▸ EXERCISE DESCRIPTION: Among the records below, find each line bearing the word "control" and copy it.

▸ RECORDS FOR THIS TASK:
▬▬▬
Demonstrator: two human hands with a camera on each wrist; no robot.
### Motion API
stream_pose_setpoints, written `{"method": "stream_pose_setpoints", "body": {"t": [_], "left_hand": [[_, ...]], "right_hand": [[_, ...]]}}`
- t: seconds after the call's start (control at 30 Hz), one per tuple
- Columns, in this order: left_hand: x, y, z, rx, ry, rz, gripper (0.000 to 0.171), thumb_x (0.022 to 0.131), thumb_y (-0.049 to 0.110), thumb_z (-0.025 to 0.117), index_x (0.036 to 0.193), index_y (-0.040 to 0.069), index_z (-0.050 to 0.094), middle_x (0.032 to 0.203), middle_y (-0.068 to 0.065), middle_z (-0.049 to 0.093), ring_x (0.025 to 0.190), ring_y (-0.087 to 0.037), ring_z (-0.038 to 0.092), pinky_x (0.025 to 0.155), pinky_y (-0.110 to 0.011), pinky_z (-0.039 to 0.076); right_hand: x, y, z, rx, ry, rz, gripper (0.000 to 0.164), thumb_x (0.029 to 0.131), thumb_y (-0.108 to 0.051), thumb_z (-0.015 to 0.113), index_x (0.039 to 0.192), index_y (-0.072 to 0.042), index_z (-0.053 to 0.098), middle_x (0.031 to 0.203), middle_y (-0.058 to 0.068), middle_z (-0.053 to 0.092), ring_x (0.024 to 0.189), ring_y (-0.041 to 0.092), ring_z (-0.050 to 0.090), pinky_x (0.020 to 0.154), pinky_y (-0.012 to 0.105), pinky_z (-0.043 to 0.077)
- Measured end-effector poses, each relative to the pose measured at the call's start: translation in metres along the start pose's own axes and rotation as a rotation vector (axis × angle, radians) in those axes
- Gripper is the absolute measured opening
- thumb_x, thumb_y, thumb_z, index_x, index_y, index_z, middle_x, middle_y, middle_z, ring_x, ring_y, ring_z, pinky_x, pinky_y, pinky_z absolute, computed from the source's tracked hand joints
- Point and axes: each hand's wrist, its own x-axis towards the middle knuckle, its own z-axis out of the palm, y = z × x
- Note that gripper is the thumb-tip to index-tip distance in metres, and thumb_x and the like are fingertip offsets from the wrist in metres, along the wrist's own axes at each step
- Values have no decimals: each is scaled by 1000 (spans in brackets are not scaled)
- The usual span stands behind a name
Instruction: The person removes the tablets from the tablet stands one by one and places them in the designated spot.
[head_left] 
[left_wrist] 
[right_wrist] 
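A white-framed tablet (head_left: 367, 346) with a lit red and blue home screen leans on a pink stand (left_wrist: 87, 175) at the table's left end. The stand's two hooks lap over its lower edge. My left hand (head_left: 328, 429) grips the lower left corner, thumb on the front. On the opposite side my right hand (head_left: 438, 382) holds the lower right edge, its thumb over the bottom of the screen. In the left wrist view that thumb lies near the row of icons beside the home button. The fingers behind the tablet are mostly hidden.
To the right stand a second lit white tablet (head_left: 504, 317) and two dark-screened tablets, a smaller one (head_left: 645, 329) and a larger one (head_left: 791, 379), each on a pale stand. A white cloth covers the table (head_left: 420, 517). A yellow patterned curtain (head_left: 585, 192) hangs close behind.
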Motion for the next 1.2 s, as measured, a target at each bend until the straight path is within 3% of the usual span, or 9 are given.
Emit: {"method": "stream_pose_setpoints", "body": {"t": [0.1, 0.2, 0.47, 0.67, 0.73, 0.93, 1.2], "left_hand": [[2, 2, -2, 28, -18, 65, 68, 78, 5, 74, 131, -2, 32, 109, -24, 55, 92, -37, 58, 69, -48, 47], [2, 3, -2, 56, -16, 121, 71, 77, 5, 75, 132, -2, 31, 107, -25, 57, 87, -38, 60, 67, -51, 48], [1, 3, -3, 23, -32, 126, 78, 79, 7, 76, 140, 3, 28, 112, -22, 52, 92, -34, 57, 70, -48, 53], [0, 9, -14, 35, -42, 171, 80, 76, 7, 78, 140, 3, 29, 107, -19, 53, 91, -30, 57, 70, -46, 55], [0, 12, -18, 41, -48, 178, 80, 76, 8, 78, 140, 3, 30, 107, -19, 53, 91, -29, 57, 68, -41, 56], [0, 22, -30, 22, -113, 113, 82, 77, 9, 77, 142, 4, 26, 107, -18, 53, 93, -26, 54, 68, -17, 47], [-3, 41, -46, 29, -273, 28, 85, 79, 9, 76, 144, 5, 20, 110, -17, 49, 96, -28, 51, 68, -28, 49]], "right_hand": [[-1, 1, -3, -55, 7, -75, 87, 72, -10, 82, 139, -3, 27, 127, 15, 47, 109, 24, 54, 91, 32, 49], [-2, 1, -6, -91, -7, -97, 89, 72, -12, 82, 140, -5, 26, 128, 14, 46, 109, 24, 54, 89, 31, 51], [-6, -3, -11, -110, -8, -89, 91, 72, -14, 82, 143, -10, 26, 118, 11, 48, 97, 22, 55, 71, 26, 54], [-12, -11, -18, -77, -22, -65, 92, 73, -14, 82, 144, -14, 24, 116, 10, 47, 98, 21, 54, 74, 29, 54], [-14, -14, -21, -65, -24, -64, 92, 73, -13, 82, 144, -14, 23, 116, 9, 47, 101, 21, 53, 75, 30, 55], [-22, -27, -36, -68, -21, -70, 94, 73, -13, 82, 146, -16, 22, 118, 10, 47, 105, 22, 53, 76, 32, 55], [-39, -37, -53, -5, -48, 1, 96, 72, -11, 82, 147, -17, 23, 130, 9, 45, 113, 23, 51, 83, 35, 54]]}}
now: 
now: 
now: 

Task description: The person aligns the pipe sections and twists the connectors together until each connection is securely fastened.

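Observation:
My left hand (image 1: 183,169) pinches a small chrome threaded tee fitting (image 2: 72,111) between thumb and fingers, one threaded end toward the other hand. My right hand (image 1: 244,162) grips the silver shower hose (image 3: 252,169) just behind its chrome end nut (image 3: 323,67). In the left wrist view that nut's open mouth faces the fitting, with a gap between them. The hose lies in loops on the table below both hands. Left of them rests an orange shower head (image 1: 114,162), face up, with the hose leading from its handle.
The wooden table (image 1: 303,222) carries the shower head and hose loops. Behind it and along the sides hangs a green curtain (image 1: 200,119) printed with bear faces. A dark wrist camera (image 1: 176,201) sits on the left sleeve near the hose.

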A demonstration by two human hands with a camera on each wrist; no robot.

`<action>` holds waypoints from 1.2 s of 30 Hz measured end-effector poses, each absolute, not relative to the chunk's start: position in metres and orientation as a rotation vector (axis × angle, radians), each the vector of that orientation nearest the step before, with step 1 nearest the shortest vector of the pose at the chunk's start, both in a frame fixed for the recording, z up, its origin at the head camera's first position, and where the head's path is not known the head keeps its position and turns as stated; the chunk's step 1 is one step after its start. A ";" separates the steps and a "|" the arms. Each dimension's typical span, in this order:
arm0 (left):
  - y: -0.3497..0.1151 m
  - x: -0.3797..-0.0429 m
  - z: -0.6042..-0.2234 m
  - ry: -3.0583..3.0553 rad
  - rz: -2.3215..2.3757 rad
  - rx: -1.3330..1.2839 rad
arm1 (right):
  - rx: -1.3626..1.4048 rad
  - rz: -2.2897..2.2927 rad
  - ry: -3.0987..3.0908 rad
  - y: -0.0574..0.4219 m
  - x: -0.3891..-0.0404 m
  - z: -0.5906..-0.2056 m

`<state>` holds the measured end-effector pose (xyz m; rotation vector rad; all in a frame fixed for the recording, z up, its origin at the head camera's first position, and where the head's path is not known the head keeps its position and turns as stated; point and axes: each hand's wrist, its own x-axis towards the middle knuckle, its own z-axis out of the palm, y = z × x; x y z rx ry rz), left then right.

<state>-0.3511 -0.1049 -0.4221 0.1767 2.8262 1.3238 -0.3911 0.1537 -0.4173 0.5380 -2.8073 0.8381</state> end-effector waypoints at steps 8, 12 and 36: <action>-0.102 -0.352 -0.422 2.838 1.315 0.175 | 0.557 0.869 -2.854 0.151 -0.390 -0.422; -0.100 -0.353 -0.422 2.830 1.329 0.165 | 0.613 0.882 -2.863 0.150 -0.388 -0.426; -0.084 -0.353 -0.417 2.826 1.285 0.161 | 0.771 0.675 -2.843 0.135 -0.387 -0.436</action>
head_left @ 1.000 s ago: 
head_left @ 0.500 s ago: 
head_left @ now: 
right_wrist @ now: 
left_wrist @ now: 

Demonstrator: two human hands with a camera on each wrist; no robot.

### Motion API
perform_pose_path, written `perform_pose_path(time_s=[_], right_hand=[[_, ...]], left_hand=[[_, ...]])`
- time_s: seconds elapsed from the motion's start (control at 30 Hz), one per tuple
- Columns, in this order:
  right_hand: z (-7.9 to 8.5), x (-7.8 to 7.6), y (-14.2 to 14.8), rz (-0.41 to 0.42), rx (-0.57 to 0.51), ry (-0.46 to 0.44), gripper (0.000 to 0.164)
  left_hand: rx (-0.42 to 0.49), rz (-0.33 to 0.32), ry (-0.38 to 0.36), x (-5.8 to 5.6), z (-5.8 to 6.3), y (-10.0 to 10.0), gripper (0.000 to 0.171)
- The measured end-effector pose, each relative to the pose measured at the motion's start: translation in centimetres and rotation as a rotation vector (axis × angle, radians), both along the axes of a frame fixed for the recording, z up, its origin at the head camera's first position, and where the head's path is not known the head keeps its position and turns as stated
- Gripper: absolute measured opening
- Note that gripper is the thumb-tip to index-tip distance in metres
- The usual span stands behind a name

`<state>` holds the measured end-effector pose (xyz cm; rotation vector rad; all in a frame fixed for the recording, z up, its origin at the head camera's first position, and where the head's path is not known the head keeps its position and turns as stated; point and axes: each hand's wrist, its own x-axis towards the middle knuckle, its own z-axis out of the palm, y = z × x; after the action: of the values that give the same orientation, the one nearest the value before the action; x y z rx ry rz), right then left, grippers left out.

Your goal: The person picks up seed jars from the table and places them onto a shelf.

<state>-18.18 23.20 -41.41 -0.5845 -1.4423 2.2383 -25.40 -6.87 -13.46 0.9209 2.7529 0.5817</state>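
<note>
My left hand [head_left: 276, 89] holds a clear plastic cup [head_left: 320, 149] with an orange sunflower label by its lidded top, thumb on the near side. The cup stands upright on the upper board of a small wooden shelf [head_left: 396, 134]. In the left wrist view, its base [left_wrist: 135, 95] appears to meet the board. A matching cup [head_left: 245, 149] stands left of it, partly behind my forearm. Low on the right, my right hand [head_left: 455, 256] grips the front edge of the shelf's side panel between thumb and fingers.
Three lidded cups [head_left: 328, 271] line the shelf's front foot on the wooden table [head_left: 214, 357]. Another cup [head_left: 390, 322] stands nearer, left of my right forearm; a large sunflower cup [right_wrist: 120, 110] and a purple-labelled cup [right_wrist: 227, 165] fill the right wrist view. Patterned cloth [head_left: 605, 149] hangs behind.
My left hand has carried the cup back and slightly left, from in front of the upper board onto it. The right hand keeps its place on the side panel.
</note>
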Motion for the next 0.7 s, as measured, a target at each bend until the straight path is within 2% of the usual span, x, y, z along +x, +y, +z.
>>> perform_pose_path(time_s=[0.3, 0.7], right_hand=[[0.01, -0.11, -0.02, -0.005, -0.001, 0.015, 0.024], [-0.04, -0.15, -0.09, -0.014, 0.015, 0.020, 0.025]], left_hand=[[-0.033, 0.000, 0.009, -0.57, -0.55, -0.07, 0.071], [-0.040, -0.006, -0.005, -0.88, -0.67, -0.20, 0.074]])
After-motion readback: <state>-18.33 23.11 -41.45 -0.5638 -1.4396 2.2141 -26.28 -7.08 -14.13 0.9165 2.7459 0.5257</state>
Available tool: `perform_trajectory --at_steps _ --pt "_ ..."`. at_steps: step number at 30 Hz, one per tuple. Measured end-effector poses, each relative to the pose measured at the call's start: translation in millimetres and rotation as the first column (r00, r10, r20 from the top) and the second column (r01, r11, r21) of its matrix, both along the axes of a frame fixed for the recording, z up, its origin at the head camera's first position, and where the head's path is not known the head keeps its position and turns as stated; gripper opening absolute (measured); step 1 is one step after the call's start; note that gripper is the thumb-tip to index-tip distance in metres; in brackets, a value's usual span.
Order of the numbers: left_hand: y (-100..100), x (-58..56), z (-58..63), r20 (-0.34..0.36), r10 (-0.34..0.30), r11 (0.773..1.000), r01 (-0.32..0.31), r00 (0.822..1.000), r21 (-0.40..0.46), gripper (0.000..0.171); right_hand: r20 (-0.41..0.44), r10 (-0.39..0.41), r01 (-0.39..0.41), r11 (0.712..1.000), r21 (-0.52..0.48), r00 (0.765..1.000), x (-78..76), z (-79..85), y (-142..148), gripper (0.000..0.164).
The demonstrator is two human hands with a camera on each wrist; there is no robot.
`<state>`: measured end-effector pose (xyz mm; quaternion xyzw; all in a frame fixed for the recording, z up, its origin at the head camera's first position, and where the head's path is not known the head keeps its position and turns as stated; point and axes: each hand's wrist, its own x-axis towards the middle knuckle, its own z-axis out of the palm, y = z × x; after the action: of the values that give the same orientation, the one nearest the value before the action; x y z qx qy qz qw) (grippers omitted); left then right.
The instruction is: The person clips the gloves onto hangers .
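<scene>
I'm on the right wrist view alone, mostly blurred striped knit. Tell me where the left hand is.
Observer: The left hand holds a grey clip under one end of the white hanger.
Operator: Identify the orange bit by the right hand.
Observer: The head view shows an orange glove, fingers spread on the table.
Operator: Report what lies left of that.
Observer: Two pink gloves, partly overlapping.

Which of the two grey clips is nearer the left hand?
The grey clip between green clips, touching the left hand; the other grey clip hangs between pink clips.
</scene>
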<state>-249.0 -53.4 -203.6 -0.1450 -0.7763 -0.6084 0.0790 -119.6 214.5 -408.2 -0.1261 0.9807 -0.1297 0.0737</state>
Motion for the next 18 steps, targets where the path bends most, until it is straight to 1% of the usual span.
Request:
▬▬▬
▸ WRITTEN RESPONSE:
- t: seconds after the call's start (control at 30 Hz), one per tuple
- time_s: seconds elapsed from the motion's start (control at 30 Hz), one per tuple

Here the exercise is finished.